A range of data collection methods are possible, but, bearing these four characteristics in mind, the following proved to be most helpful for this particular study:

  • Participant observation in a group setting. Since the subject of the research is inter faith encounter it is highly desirable to gather data from an actual encounter situation. I therefore created a group of eleven women involved in inter faith encounter in Birmingham and drawn from six different faith traditions – Christian, Jewish, Hindu, Sikh, Buddhist and Muslim. They met monthly for five months and I recorded their discussions.
  • Questionnaires. This enabled experience to be recorded from a larger number of people and on a different range of questions, in addition to the data from the participants in the group meetings. There was no possibility of a statistically significant sample, but a high level of response was obtained from those who received questionnaires - 34/45.
  • Review of documents: this was useful for obtaining historical data about inter faith organizations in Birmingham. Mainly primary sources were accessed.
  • Elite interviews.

All these methods have their weaknesses, but by using four different methods the weaknesses of one method were balanced by the strengths of another.

The distinctive experience of women engaged in dialogue

In response to the first aim stated above, a series of themes emerged from both the process and the content of the group meetings, as well as the review of documents, the questionnaires and the interviews, held in the particular setting of Birmingham.
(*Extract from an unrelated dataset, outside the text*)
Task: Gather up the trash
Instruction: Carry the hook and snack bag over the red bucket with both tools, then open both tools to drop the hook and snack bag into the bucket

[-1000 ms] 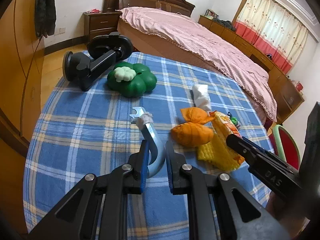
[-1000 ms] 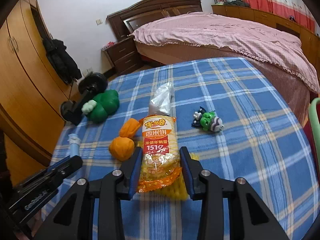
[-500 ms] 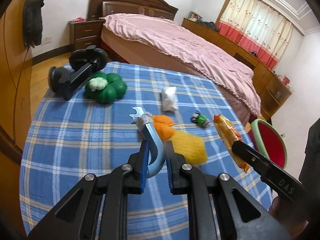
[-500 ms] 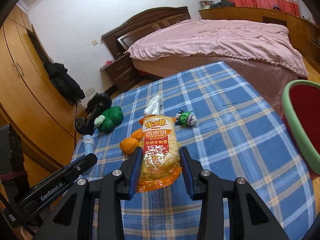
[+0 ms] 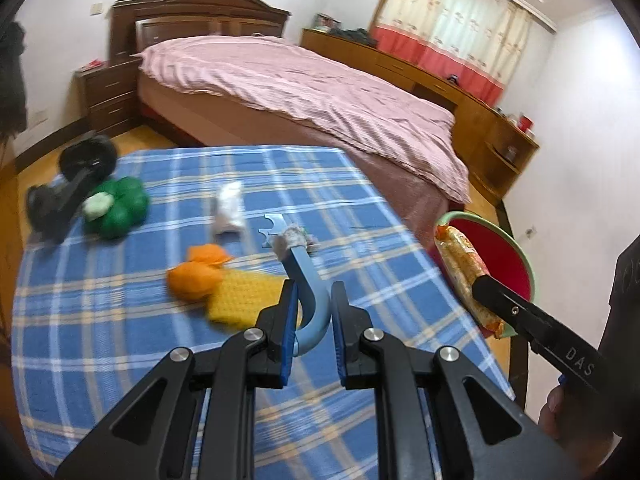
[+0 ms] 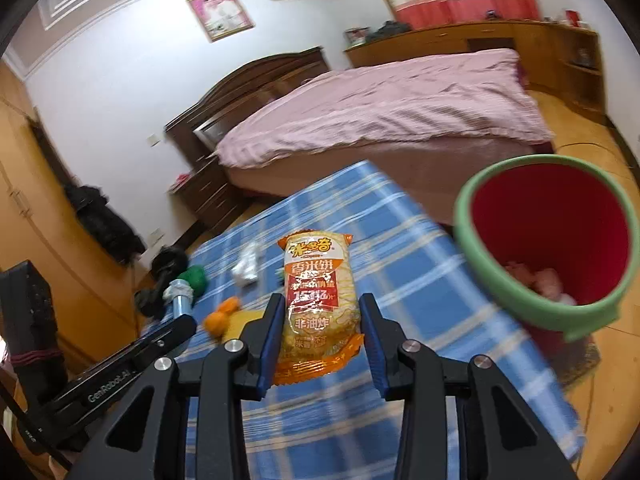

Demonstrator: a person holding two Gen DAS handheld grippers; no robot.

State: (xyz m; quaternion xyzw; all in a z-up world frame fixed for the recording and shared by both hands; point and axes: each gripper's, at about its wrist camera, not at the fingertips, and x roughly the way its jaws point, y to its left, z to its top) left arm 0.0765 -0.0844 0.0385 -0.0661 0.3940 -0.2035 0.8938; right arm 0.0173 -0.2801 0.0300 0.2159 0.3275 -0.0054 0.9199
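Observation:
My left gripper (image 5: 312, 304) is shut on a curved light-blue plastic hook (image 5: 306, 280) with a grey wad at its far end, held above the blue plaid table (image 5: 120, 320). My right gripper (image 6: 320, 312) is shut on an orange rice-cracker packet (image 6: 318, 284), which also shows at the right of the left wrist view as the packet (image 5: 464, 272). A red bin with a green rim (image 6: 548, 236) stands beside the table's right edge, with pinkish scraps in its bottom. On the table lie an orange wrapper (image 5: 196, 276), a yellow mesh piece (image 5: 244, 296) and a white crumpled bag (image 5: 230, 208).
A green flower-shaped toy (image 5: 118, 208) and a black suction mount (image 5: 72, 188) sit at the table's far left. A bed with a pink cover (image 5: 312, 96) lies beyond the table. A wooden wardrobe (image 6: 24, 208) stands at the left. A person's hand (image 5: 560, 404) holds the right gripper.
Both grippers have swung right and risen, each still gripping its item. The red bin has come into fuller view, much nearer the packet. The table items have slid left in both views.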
They are hardly unique and echoes of them can be found in works of feminist theology such as Slee 2003, King 1989, and Egnell 2002 but they are presented here in the context of inter faith encounter. While they are particularly characteristic of women’s groups they also represent insights which women can bring to mixed gender situations.

(i) Response to the experience of exclusion
Exclusion, whether in terms of prejudice, discrimination or oppression, may be felt at the personal level, but has been particularly painful for women in terms of exclusion from public positions of responsibility and status in religious life. When men enter into inter faith encounter, some may have an assurance, either conscious or hidden, of the security that responsibility and/or status gives. Women seldom share it, with the result that some may be more ready to empathize and reach out to others who have had similar experiences of exclusion, though lack of self confidence may prevent other women from being able to do so.
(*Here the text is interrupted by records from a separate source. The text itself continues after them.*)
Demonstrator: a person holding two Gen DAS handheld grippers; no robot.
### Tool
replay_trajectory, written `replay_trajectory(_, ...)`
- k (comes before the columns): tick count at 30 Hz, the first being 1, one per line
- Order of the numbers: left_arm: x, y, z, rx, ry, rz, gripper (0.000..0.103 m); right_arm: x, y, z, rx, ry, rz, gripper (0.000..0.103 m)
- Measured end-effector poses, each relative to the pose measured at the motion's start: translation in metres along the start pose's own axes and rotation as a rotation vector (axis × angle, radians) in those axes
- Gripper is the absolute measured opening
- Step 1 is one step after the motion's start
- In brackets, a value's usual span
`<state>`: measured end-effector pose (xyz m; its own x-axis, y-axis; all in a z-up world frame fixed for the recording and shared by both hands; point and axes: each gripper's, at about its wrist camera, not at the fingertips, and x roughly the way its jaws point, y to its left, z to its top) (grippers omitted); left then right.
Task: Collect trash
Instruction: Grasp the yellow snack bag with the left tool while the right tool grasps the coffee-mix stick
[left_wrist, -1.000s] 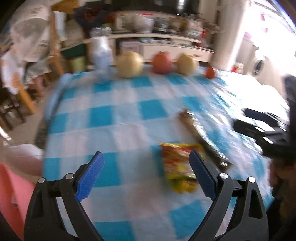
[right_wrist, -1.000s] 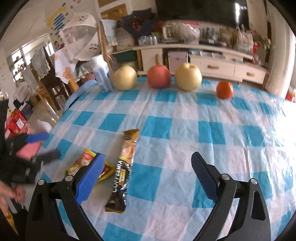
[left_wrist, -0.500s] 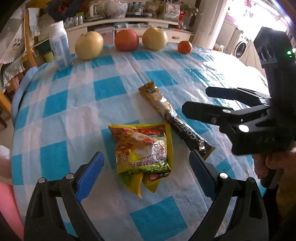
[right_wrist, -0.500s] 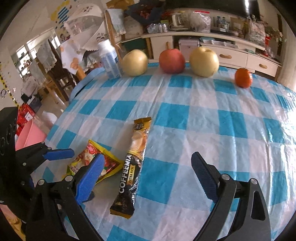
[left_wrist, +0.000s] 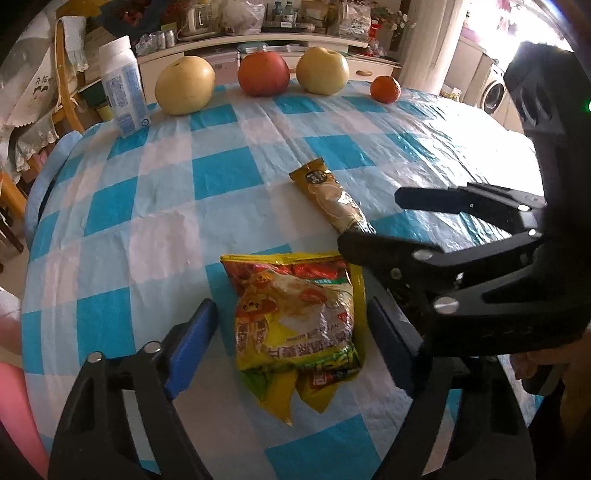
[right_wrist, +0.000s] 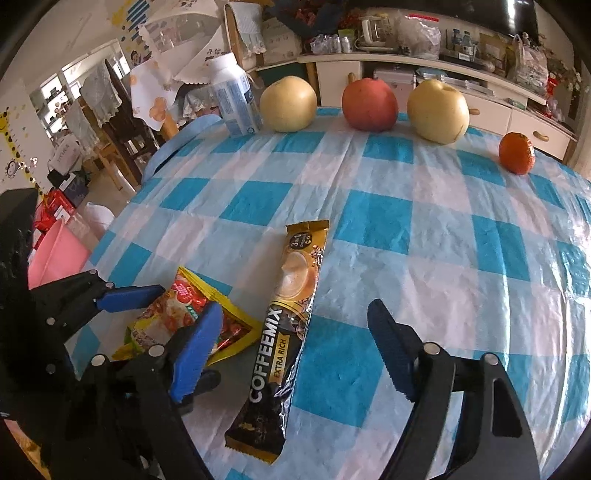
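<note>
- The table (right_wrist: 424, 236) wears a blue-and-white checked plastic cloth; everything named below sits on it except the bin.
- A pink bin (right_wrist: 55, 254) stands off the table's left edge, seen in the right wrist view; only part of its rim and wall shows, and what it holds cannot be told.
- The left gripper (left_wrist: 291, 328) has its jaws spread wide, one blue pad on each side of the yellow snack wrapper (left_wrist: 295, 314); whether either pad touches it cannot be told, and nothing is clamped.
- The right gripper (right_wrist: 295, 339) is likewise spread apart and empty, with the coffee-mix sachet (right_wrist: 288, 321) lying between its two fingers on the cloth.
- The yellow snack wrapper lies flat and crumpled near the table's near edge, just beside the sachet and to its left in the right wrist view.
- The coffee-mix sachet is a long gold-and-black stick, lying lengthwise away from the camera, its dark printed end nearest the right gripper.
- A white bottle (right_wrist: 236, 99) with a pale blue label stands upright at the far left of the table, cap on; its contents are hidden.
- Beside the bottle, along the far edge, sit a yellow pear (right_wrist: 288, 103), a red apple (right_wrist: 369, 105) and a second yellow pear (right_wrist: 437, 110) in a row.
- A small orange (right_wrist: 516, 153) sits apart from them at the right end of that row.
</note>
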<state>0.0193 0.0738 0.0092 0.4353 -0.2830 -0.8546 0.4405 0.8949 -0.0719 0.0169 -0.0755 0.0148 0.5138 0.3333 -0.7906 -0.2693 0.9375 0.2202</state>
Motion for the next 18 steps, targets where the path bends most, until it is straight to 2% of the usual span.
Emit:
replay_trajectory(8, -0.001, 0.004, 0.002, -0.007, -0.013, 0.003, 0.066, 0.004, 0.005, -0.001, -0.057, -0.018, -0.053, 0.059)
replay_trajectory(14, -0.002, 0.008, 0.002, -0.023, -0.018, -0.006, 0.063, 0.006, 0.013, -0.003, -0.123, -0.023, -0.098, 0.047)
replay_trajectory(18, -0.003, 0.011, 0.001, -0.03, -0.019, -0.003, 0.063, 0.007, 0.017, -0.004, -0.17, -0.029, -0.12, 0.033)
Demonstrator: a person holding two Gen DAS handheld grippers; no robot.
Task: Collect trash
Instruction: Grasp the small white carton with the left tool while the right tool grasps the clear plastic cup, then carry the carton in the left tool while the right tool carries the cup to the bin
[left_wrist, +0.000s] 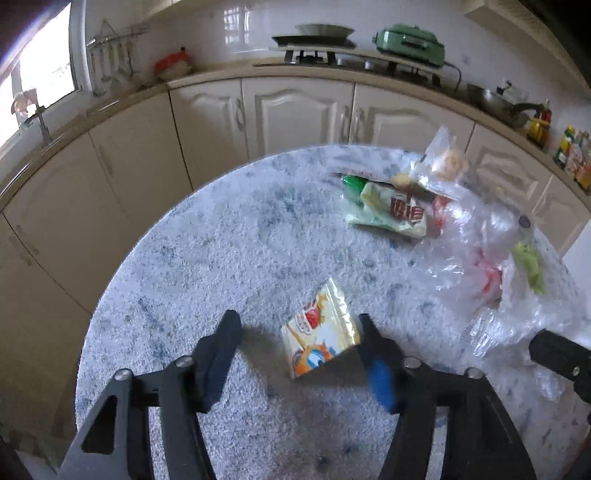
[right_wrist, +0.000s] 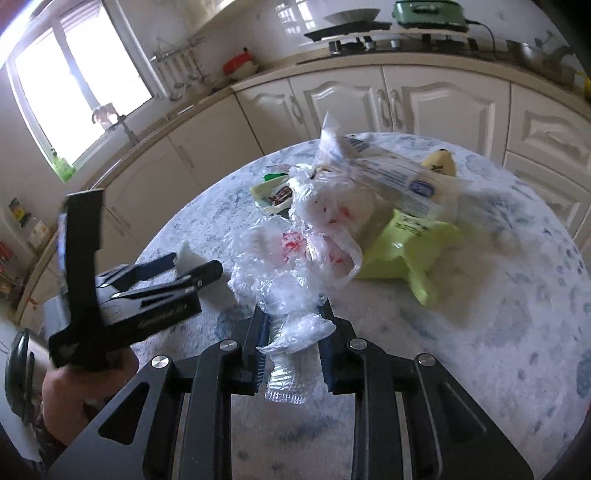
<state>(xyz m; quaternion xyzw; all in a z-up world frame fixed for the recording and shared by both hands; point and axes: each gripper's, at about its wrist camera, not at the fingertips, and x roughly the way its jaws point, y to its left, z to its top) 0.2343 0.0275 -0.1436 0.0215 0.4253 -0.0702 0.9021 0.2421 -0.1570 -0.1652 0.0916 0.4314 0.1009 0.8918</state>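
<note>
Left wrist view is showing the left claw (left_wrist: 295, 334) hovering low over the table (left_wrist: 207, 258), fingers spread wide, with the snack wrapper (left_wrist: 320, 332) sitting between them, touching the right finger and apart from the left one. I'd slide a bit right to centre it before squeezing, since it's thin and could skate away. Over on the right wrist view, the right claw (right_wrist: 291, 332) is clamping the neck of the clear plastic bag (right_wrist: 295, 254), which is trailing ahead of it over a green packet (right_wrist: 406, 251). Both claws are angling down and forward.
</note>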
A number of responses in the group were frankly summed up in this contribution:
‘I think all religions claim to treat women (and men) equally, but when you get to know them really well the majority of women are very very unhappy, whether it’s the glass ceiling re the post of managing director, or equal pay in Woolworths, discrimination is still there, but together they can empower each other.’ (S1)4

and from the same person:
‘Most gurdwaras have a women’s group – it’s empowering in the sense that women have the opportunity to get out of the house, but it’s giving them a sense of acceptance rather than questions and fight it. What do they fight for ? Women can speak to the congregation but not in as many numbers as men do, they can officiate at rituals but it’s still male dominated.’ (S1)
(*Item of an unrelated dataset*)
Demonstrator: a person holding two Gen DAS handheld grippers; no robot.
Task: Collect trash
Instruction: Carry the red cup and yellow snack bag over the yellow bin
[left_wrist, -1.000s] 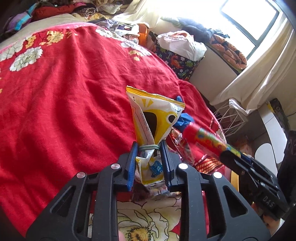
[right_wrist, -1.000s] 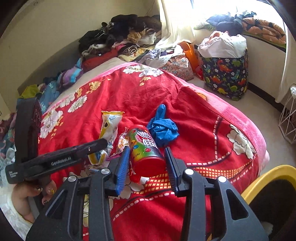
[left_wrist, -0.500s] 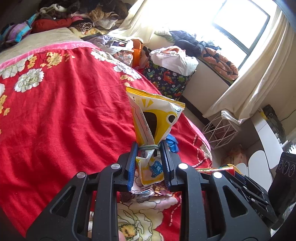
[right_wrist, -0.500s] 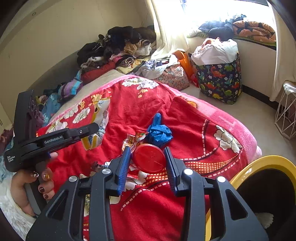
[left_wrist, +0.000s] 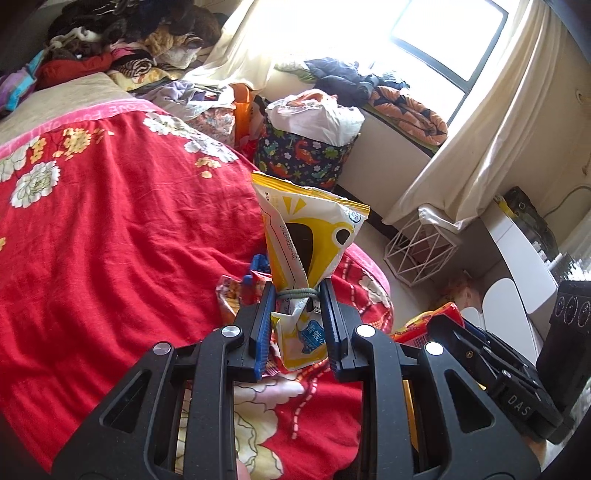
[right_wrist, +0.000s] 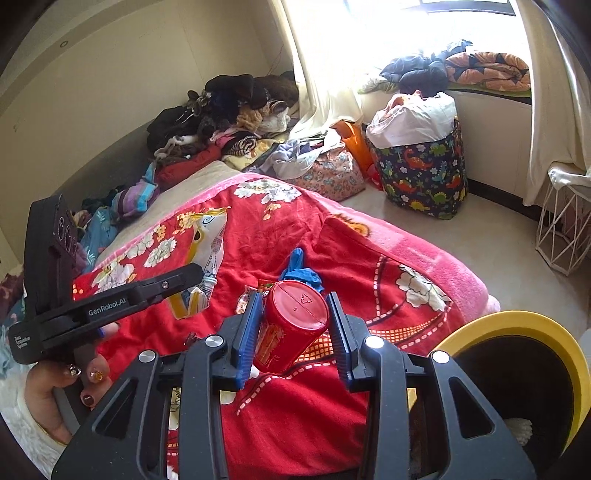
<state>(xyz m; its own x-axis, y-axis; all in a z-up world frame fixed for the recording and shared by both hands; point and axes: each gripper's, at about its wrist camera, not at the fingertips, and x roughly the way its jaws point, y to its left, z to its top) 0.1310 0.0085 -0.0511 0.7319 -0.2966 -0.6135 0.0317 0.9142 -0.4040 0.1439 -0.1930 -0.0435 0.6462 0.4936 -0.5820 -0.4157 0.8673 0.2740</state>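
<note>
My left gripper (left_wrist: 297, 295) is shut on a yellow and white snack bag (left_wrist: 308, 236), tied with a rubber band, and holds it upright above the red floral blanket (left_wrist: 110, 221). The bag also shows in the right wrist view (right_wrist: 207, 254). My right gripper (right_wrist: 293, 306) is shut on a red snack canister (right_wrist: 291, 325), lifted above the blanket, its red lid toward the camera. A crumpled blue glove (right_wrist: 301, 271) and a small wrapper (right_wrist: 251, 295) lie on the blanket beyond it. A yellow-rimmed bin (right_wrist: 517, 325) stands at the lower right.
A dinosaur-print basket (right_wrist: 421, 173) with white cloth stands by the window. A white wire stand (right_wrist: 565, 229) is at the right. Piles of clothes (right_wrist: 229, 110) lie behind the bed. A white desk (left_wrist: 517, 258) is at the right in the left wrist view.
Both grippers have lifted and swung right with their loads. The canister has tilted so its lid faces the camera, and the yellow bin fills more of the right wrist view.
</note>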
Words that were echoed by the Christians present.
And a Muslim added: ‘In a mosque women are second class citizens. I segregate myself from going to a mosque’ (M2)
‘Being other’ is frequently the experience of those of minority faiths, and in so far as the woman’s situation in mixed gender inter faith encounter is of being doubly ‘other’(King 2001:6), women are more likely to be alert to ‘othering’ than men.

The experience from Birmingham suggests that this leads to a tendency to question orthodoxy and to a greater willingness to take the risks involved in building inter faith relations. Many women of faith are not prepared to accept traditional serving roles, unless they are shared by men, and even less prepared to accept certain doctrines such as ‘the fall’ in Christian theology,5 that have been used to put women down. Questioning involves a process, which, while painful, can be profoundly empowering. This positive process of transformation is frequently found in inter faith encounter, when empowerment occurs through the experience of difference, enabling both an exploration of ‘the other’ and a deeper understanding of the self, the other and the eternal reality.6

(ii) Engagement in peace and social justice issues
The huge popularity of the Women’s Peace Group7 in Birmingham is due in part to the opportunity it gives participants of many different national origins to share their experiences of the sufferings of conflict and war and also their longing to work for peace throughout the world. Some remarkable exchanges have taken place between women who may have been on opposite sides of conflict situations in various parts of the world e.g. Israel and the Palestinian Authority. This is not the only women’s inter faith group that has come together around peace issues e.g. The Women for Peace Group in Bradford. However it is important to note Skjelsbaek’s work (2001) which led her to conclude that women are not inherently peaceful, because the rationality of motherhood (most of the women studied were from traditional societies where the majority of women experienced motherhood) includes both care for their children and also the wish to protect them from ‘the enemy’, which can even lead to engagement in combat. So we should avoid too easily linking ‘women’ with ‘peace’.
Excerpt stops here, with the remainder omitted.